For Republicans who have come down to the floor and said they want to repeal the Affordable Care Act or that they want to repeal the cuts to Medicare Advantage plans, essentially they are saying they want to return billions of dollars to the insurance companies and take away that money from seniors in this country. I do not think that is a choice the American people are going to accept.

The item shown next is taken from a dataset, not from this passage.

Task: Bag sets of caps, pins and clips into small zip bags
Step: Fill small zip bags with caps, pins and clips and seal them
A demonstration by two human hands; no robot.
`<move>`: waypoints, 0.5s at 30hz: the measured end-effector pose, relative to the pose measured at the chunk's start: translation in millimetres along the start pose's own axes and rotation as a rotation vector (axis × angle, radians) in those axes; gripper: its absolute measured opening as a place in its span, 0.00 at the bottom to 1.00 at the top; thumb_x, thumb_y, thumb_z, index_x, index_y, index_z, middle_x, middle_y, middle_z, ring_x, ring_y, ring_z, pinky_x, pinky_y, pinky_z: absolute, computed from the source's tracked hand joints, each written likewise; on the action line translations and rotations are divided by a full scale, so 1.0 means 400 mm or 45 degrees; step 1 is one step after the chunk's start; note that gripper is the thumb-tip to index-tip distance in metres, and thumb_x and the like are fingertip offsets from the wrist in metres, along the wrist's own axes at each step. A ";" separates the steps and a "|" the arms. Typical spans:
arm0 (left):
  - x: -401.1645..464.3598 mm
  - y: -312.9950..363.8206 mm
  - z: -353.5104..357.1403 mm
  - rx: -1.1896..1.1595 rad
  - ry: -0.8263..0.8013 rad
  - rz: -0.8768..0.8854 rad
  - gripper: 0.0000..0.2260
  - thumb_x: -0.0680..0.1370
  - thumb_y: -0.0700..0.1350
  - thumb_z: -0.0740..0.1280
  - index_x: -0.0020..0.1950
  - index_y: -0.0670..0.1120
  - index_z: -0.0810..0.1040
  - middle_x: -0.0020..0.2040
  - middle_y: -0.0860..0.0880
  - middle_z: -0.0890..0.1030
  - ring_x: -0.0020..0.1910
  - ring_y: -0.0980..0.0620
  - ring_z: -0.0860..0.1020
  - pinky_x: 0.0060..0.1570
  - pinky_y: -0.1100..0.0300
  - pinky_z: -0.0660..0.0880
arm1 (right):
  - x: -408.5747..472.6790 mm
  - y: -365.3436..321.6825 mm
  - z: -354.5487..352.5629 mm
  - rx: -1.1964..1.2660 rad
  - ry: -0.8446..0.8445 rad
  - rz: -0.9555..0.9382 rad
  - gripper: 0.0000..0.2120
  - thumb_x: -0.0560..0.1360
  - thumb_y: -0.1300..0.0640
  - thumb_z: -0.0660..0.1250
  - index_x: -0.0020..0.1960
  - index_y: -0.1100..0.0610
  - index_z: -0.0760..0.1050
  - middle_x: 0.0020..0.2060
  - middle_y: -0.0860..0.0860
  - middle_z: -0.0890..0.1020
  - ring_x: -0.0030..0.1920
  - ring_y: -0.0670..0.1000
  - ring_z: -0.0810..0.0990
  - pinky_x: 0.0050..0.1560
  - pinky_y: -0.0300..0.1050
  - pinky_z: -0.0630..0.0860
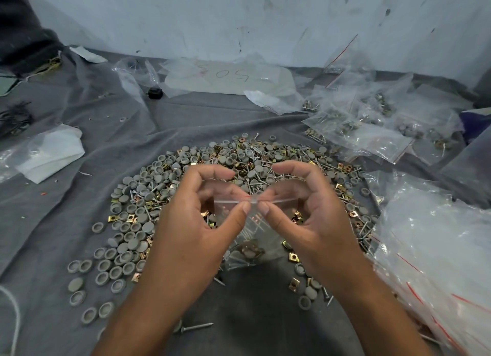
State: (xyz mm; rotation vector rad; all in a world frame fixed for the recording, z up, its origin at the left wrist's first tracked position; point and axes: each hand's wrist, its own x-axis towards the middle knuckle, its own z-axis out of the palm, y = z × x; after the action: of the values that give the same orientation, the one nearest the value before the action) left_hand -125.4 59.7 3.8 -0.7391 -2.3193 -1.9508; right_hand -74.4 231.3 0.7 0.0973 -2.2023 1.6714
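Clear plastic is what I have pinched between both hands at the centre of the frame: a small zip bag, held up by its top strip over the heap. My left hand pinches the strip between thumb and forefinger, and my right hand does the same just beside it, the two thumb tips almost touching. The bag hangs below my fingers, and I can see pins, a brass clip and a grey cap inside it.

Under and behind my hands, a wide heap of parts lies on the grey cloth: round grey caps, thin metal pins and square brass clips all mixed together, with loose caps scattered to the lower left. At the upper right of the frame sits a pile of filled bags. At the right edge lies a stack of empty bags with red strips.
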 end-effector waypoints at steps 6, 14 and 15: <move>0.003 0.004 -0.003 -0.077 -0.029 0.011 0.16 0.72 0.51 0.75 0.54 0.55 0.72 0.47 0.52 0.86 0.49 0.50 0.84 0.49 0.45 0.79 | -0.003 0.003 -0.002 0.060 0.027 -0.029 0.19 0.75 0.53 0.75 0.61 0.41 0.72 0.48 0.47 0.86 0.50 0.49 0.85 0.47 0.34 0.78; 0.019 0.007 -0.043 -0.247 -0.154 -0.141 0.12 0.71 0.48 0.75 0.51 0.58 0.78 0.44 0.48 0.87 0.43 0.47 0.86 0.39 0.62 0.81 | 0.011 -0.023 -0.057 0.317 -0.039 0.135 0.17 0.71 0.53 0.76 0.57 0.43 0.77 0.45 0.52 0.88 0.43 0.48 0.87 0.39 0.35 0.80; 0.019 0.007 -0.046 -0.263 -0.169 -0.150 0.12 0.71 0.47 0.75 0.51 0.57 0.79 0.44 0.47 0.87 0.43 0.46 0.86 0.38 0.62 0.80 | 0.012 -0.025 -0.063 0.320 -0.056 0.143 0.17 0.71 0.54 0.76 0.56 0.42 0.78 0.44 0.52 0.88 0.43 0.49 0.87 0.38 0.36 0.80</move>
State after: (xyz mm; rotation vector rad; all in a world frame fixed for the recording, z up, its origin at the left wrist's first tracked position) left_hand -136.4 45.4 13.0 -0.7837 -2.3061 -2.2864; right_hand -69.6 252.8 17.1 0.0786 -2.0519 2.0208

This week a group of us in the Senate are launching the ACAworks campaign. Later today I will be joined by a number of my colleagues around the corner as we launch a new effort to make clear to the American people that now, with 4 million people enrolled, and millions of people saving money--notwithstanding the legitimate difficulties that were encountered in the first days of the Web site--the Affordable Care Act is working. It is working for millions and millions of people across this country who are finally getting care.

We will be joined today, as well, by a couple of Medicare recipients who are glad they now have the protection when they get into the doughnut hole. They are glad they now get free preventive care. And they will take the choice any day of this Congress and this government investing in them instead of investing in big for-profit insurance companies.

None of us deny there are bumps in the road as you rework one-sixth of the American economy, which represents our health care economy. None of us will deny there is no excuse for the fact that for the first few months there were a lot of people who were not able to enroll who wanted to. But now that the enrollment site is working, now that outreach efforts are up and running, record numbers of people are signing up for health care because there is an almost insatiable demand for quality, affordable health care that is now being met as the Affordable Care Act is working.

I yield back the floor and suggest the absence of a quorum.